Washington Report on Middle East Affairs, November 2007, pages 55-56
Music & Arts
Arab Poets Perform at San Francisco International Poetry Festival
THE SAN Francisco International Poetry Festival—Poet Laureate Jack Hirschman’s contribution to the active San Francisco arts scene—took place from July 26-29 in various venues around the city. Dozens of poets from around the world participated, including many from the Arab world and Middle East.
The festival kicked off with a ceremony hosted by former poet laureate and famed publisher Lawrence Ferlinghetti in (Jack) Kerouac Alley just outside Ferlinghetti’s legendary City Lights bookstore. Jorge Molina opened the festival with traditional and contemporary indigenous chants and spoken word, and the Pete Yellin Quartet provided music.
The July 27 reading at the Palace of Fine Arts Theatre was hosted by another former poet laureate, Janice Mirkitani, who had spent part of her WWII childhood in a U.S. internment camp for Japanese citizens. Sabah M. Jasim of Iraq moved the audience as one of the performers.

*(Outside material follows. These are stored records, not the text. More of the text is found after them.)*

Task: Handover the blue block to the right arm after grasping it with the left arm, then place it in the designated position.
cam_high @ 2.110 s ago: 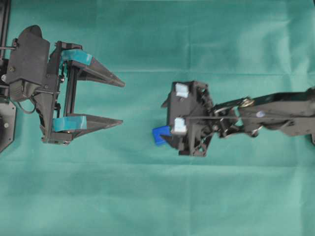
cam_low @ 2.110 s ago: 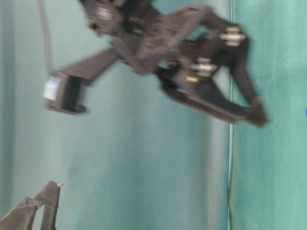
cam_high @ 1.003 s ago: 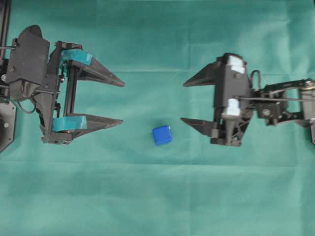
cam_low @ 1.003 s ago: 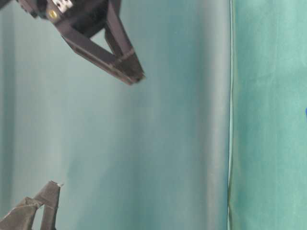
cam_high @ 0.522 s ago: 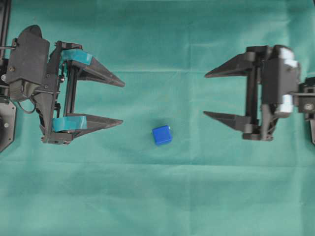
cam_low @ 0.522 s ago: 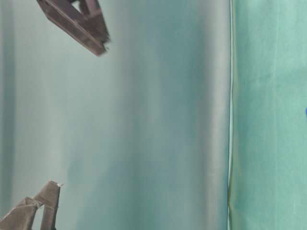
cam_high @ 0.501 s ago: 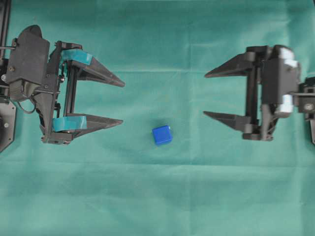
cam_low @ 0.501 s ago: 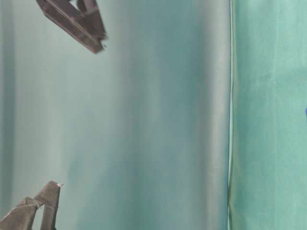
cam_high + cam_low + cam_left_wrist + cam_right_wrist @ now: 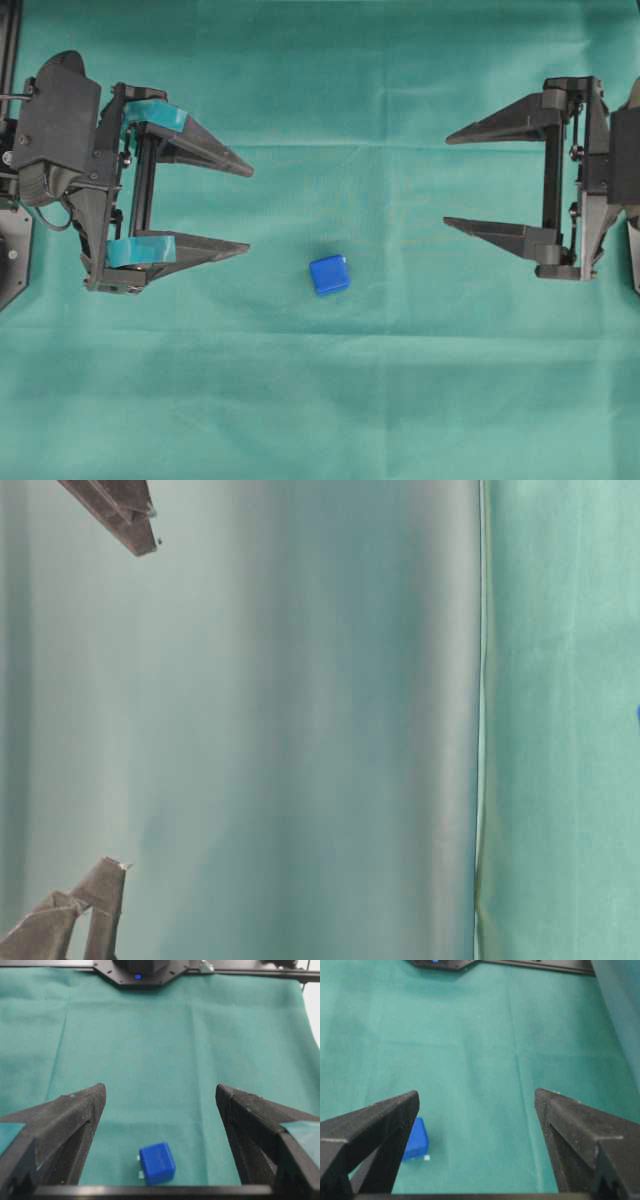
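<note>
1. Overhead: the block [image 9: 329, 274] lies free on the green cloth [image 9: 330, 400], a little below centre. The left gripper [image 9: 245, 207] sits at 9 o'clock of the frame, teal-taped fingers [image 9: 155, 115] spread wide, tips pointing toward 3 o'clock. The block is at about 4 o'clock from its lower tip, near but apart. The right gripper [image 9: 448, 178] sits at 3 o'clock, plain black fingers also wide, tips pointing toward 9 o'clock. The block is at roughly 8 o'clock from its lower tip, well apart. Neither gripper holds anything.

2. Table-level: the view is turned sideways. One dark finger tip [image 9: 125, 515] shows at 11 o'clock and another [image 9: 85, 915] at 7 o'clock; cannot tell which arm each belongs to. A sliver of blue [image 9: 637, 713] sits at the 3 o'clock edge.

3. Left wrist: fingers [image 9: 65, 1120] stand wide at both sides. The block [image 9: 157, 1163] rests on the cloth at 6 o'clock, between them, touching neither. Small white marks [image 9: 139, 1166] show at its left edge.

4. Right wrist: fingers [image 9: 580, 1130] are wide. The block [image 9: 416, 1140] lies at 8 o'clock, partly hidden by the left-hand finger. One white mark [image 9: 426, 1158] sits just beside its lower corner.
</note>
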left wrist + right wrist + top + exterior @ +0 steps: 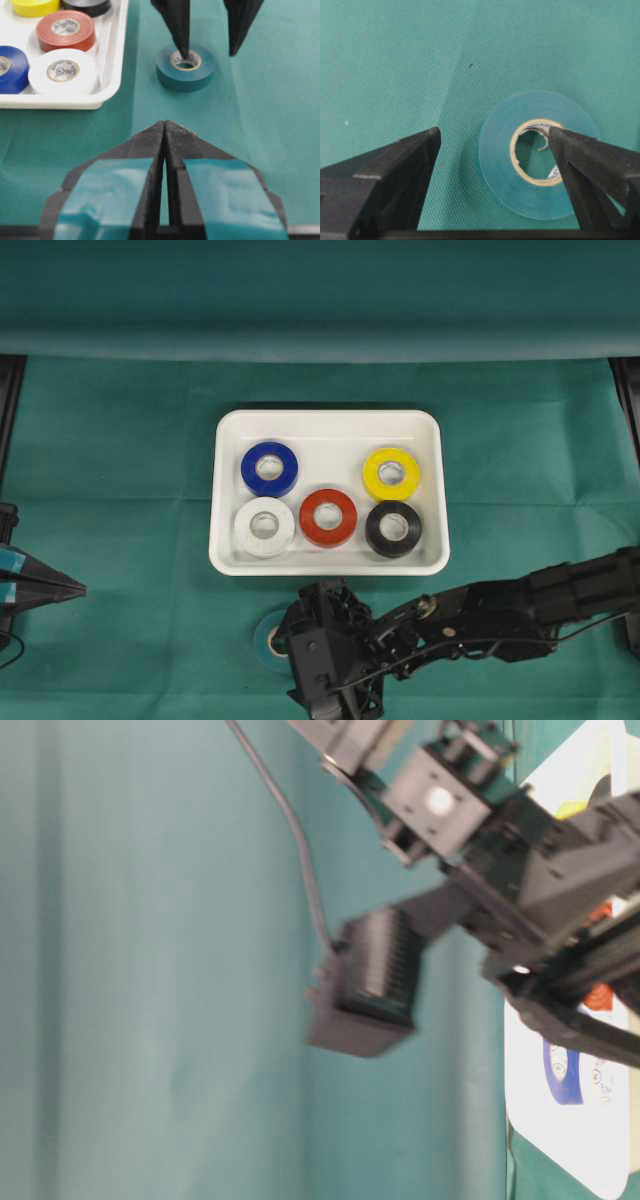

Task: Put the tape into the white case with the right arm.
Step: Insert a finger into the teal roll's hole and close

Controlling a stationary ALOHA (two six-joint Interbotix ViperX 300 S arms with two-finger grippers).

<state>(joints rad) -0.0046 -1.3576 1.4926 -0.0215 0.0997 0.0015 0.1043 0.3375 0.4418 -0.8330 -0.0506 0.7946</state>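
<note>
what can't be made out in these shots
- Green tape, overhead: mostly hidden under the right gripper.
- Table-level view: blurred; the right arm blocks most of the case.
- Left wrist view: yellow tape and black tape cut off by the top edge.
- Left gripper, overhead: cut off by the left edge.

The right tool (207,47) points down with its fingers spread wide; the left tool (165,131) rests with fingertips pressed together.
</note>
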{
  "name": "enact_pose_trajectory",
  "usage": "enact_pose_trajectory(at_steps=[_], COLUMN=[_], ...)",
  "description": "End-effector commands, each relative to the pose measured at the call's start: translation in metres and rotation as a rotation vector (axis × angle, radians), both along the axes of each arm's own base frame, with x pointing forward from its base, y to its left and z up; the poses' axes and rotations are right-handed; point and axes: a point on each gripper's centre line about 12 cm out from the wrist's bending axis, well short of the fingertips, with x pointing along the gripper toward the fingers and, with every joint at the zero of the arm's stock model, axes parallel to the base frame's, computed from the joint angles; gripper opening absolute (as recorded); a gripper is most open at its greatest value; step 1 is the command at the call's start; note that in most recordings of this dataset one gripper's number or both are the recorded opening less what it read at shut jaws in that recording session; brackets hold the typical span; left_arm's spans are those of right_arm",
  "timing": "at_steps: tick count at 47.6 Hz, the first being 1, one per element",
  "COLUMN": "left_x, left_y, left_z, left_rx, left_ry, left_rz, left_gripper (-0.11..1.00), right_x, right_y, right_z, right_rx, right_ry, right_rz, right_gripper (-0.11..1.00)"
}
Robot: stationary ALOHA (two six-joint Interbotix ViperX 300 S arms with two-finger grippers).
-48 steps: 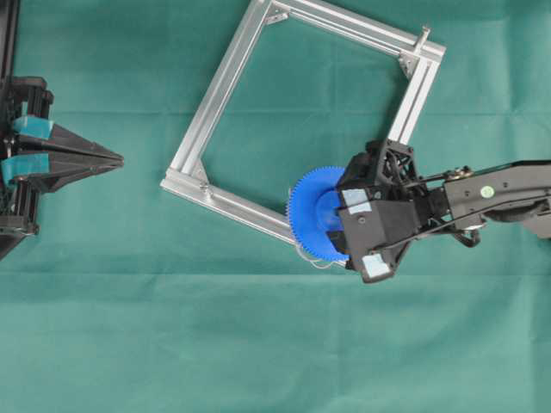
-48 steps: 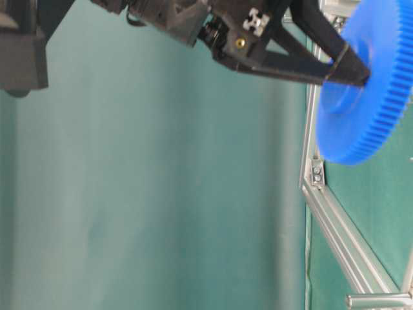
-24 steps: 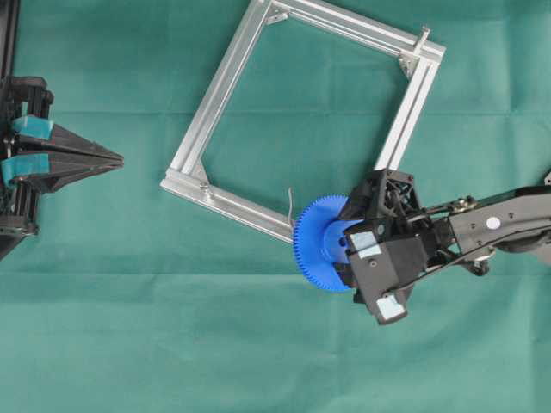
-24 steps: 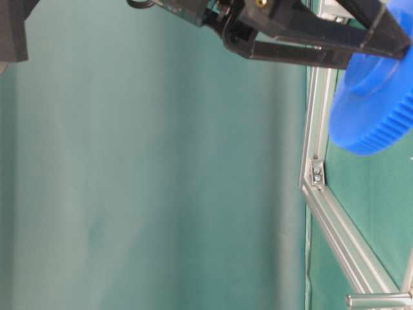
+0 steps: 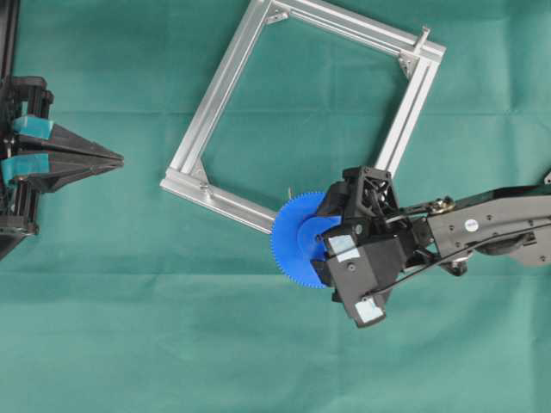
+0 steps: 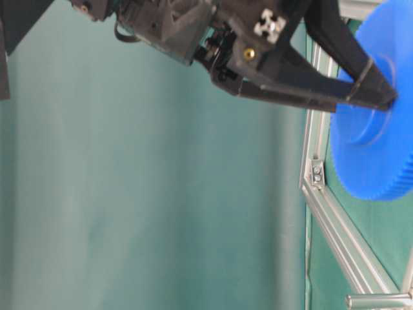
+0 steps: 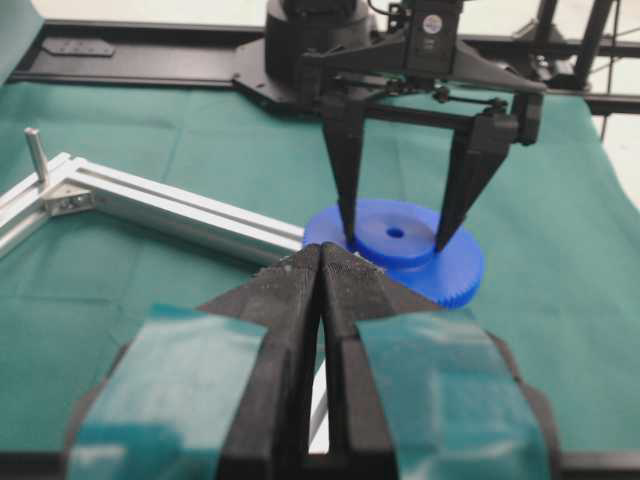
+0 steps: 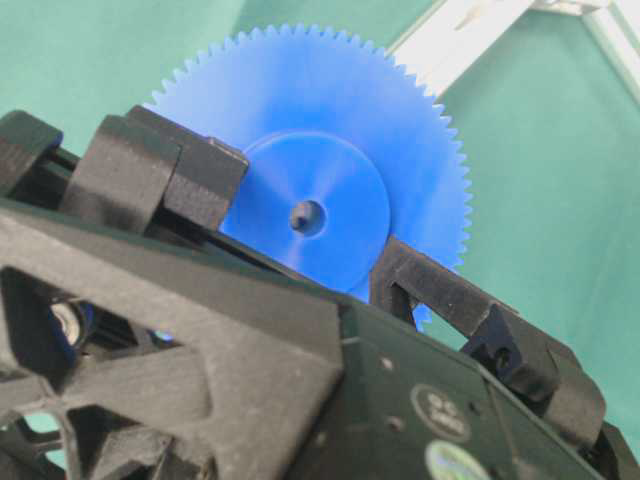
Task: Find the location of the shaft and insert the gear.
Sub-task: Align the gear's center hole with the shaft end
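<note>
My right jaws [image 7: 395, 240] pinch the blue gear [image 5: 297, 241] by its raised round hub, one finger [image 7: 342, 175] on either side, the small centre hole showing between them (clearest from the left wrist view). The gear hangs tilted above the green surface [image 5: 172, 344], over the lower corner of the aluminium frame [image 5: 219, 86], so its toothed rim overlaps the end of the frame's bottom rail in the overhead view. In the table-level view the gear [image 6: 377, 123] sits up at the right edge, with my fingers reaching it from the left. A short upright shaft [image 5: 423, 35] stands at the frame's far corner, well apart from the gear; from the left wrist it shows as a thin pin [image 7: 36, 157] on the rail's end. My left jaws [image 5: 116, 159] are pressed together, tips touching, parked at the left edge, well away from everything.
</note>
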Motion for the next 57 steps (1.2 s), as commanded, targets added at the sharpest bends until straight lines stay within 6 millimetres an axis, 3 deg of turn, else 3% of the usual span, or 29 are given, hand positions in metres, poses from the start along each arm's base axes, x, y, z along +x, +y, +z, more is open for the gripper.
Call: enact_pose_trajectory(at_steps=[1,27,40,57], left_x=[0.002,0.002,0.002,0.002], left_y=[0.0,0.0,0.0,0.0], left_z=[0.005,0.004,0.004,0.004], left_rx=[-0.001,0.0,0.0,0.0], left_ry=[-0.011,-0.011,-0.009,-0.009], left_rz=[0.002,0.002,0.002,0.0], left_gripper=[0.01,0.01,0.01,0.01], right_x=[0.007,-0.007,-0.017,-0.016], right_y=[-0.005,-0.018,-0.02,-0.014], right_z=[0.016,0.006,0.003,0.004], right_rx=[-0.001,-0.017,-0.007,0.005], right_ry=[-0.048,0.011,0.019,0.001], right_rz=[-0.006,-0.046,-0.054,-0.038], right_gripper=[0.69,0.69,0.69,0.69])
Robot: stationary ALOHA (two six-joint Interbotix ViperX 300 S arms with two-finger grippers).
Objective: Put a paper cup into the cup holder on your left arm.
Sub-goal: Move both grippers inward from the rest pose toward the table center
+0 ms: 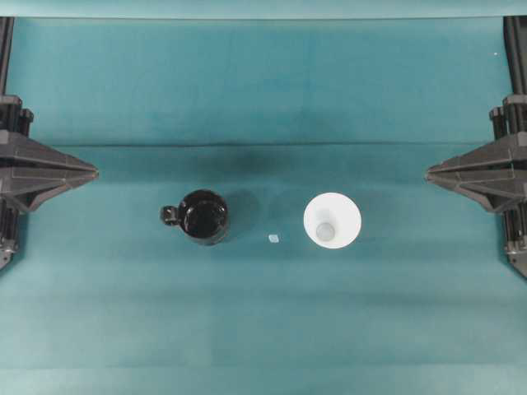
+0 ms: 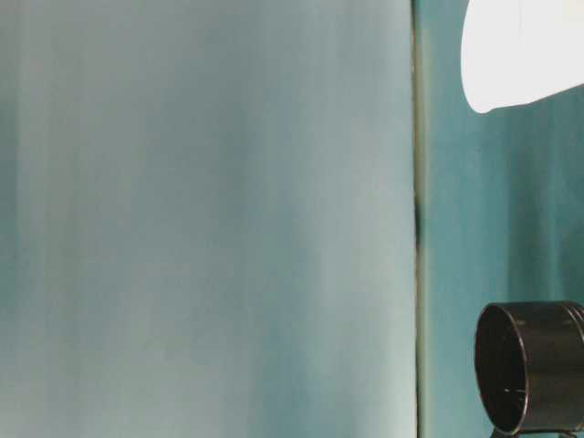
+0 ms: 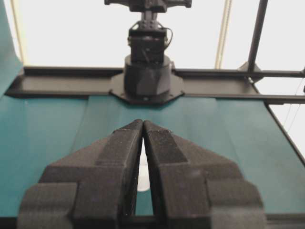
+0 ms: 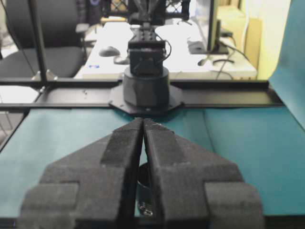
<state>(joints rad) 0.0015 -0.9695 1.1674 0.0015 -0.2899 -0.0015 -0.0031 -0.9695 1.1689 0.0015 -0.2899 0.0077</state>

The festival continued the next day with smaller readings at local public libraries and another major performance at the Palace of Fine Arts. Hosted by yet another of San Francisco’s poet laureates, devorah major (who does not capitalize her name), the performers included PEN director Hanan Awwad of Palestine; Israel’s Aharon Shabtai, the widower of author and activist Tanya Reinhart; Adonis Prize-winner Maram Al Masri of Syria; and host Hirschman. Among Awwad’s poems was a tribute to former Palestinian President Yasser Arafat. Similarly, Shabtai’s work was highly political, addressing such issues as former Israeli Prime Minister Ariel Sharon and the annexation wall. Al Masri brought down the house with her deeply sensual and sometimes disturbing love poems.
The North Beach Poetry Crawl closed the festival in style, as poets and audiences traversed historic and modern poetic landmarks in the North Beach district of San Francisco. International poets read in their native languages, while local poets read translations. The hugely successful event presented significant world poetry, much of it with a progressive political message, and set a high bar for the city’s next poet laureate.